In Germany, industrial production of cement was begun in 1850 by the company Brunkhorst und Westfalen in Buxtehude near Hamburg. Further plants were soon to follow. TO begin with, the cement factories had an annual output of around several thousand tonnes. With the propagation of concrete constructions, the cement industry experienced a rapid boom. By the late 19th century, there were already some 50 factories in Germany. Rationalisation of production was a key challenge even back then. Spatially separate process steps – raw material obtainment and preparation, firing and cement grinding – were merged at single production sites in the form of integrated cement works.
Development up to 1945
The boom of the German cement industry lasted until the First World War.
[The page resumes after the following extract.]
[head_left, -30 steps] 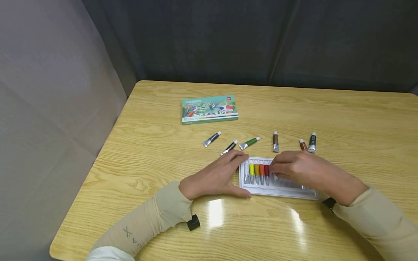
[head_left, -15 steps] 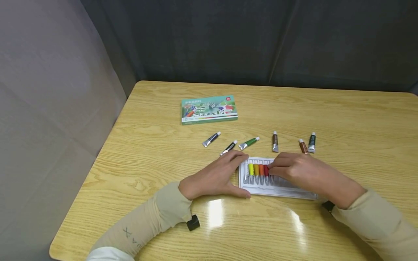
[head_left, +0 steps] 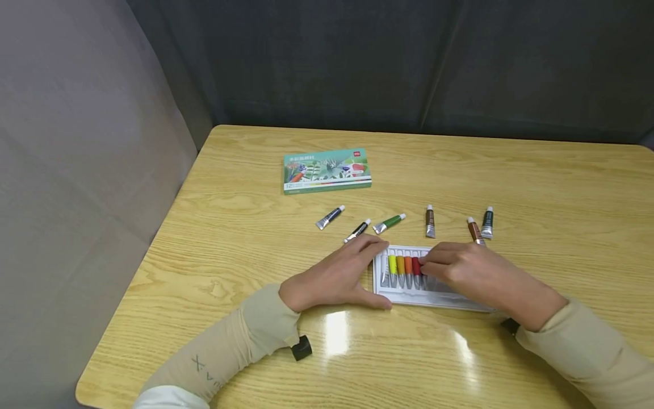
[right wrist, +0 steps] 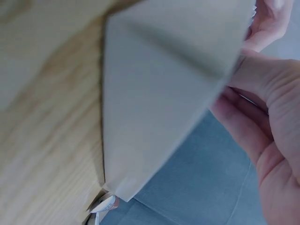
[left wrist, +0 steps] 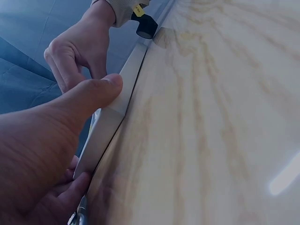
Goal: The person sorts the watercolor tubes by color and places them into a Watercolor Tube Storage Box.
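A white plastic tray lies on the table with a row of paint tubes at its left end. White, yellow, ochre, orange and red tubes show there. My left hand grips the tray's left end, thumb at the front edge and fingers at the back. In the left wrist view the thumb presses on the tray's side wall. My right hand is over the tray, its fingertips pinching a paint tube just right of the red one. That tube is mostly hidden by the fingers.
Behind the tray lie loose paint tubes: dark blue, black, green, brown, reddish brown and dark green. A green illustrated paint box lies farther back. Dark curtain hangs behind the table.
My right hand has shifted slightly left and down into the tray, bringing the pinched tube next to the red one. More of the reddish-brown tube shows. The left hand has stayed on the tray.
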Demonstrator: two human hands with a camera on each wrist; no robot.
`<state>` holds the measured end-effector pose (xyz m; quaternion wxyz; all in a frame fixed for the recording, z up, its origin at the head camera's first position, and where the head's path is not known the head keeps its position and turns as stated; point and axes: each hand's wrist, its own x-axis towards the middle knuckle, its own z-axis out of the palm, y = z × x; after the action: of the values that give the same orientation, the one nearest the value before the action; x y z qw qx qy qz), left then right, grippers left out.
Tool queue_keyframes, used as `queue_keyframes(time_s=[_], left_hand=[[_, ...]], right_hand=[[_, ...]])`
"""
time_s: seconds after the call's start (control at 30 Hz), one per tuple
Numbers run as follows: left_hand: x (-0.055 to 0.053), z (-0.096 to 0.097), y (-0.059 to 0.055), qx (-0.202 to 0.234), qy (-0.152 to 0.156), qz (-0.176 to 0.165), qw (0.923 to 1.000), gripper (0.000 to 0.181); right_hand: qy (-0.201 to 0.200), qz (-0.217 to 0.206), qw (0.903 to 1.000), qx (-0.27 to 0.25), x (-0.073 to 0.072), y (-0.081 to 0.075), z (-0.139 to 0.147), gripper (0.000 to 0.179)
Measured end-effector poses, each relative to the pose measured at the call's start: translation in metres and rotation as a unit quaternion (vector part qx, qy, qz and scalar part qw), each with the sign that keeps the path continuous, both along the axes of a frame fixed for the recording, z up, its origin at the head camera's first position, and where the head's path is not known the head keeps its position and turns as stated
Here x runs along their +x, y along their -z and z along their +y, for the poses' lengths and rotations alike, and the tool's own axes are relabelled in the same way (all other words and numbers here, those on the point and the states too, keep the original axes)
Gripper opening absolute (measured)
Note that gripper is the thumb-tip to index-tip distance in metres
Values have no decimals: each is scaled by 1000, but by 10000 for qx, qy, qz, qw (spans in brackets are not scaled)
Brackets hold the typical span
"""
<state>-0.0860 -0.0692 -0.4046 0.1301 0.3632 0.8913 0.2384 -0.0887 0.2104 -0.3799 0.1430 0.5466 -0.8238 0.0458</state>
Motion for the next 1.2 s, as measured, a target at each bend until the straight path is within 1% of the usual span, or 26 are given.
queue_keyframes(time_s=[0.13, 0.27, 0.5, 0.63, 0.93, 1.2], left_hand=[[0, 0, -1, -4, -4, -13, 10000, 111], [0, 0, -1, -4, -4, -43, 10000, 112], [0, -1, 0, -1, -57, -137, 9999, 111], [0, -1, 0, 32, -62, -156, 9999, 111], [-1, 0, 1, 42, -12, -52, 10000, 111], [-1, 0, 0, 30, -13, -66, 10000, 111]], right_hand=[[59, 17, 9999, 104, 2, -1, 0, 32], [137, -57, 9997, 184, 3, -1, 0, 32], [300, -356, 9988, 166, 3, -3, -1, 29], [341, -435, 9982, 237, 2, -6, -1, 30], [148, -339, 9987, 352, -3, -9, -3, 34], [70, -582, 9972, 469, -8, -15, -9, 34]])
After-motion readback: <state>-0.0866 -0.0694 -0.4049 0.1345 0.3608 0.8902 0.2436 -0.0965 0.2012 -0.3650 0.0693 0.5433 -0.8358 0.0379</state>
With the outbreak of war , the economic boundary conditions deteriorated: there were supply shortages, prices exploded. In 1917, production and shipment of cement became subject to state control. After sometimes highly turbulent developments in the 1920s, the cement industry was forced into a mandatory cartel in 1933. In 1938, cement production reached – due in some part to Germany’s war effort, of course – a record high at 16 million tonnes. For the cement industry, the outbreak of World War Two brought increasing shortages of fuel and raw materials. During the war, forced labour was employed in the cement industry, too. In recognition of their responsibility, the industry’s enterprises one and all joined the foundation “Remembrance, Responsibility and Future”, which handles recompense of forced labourers.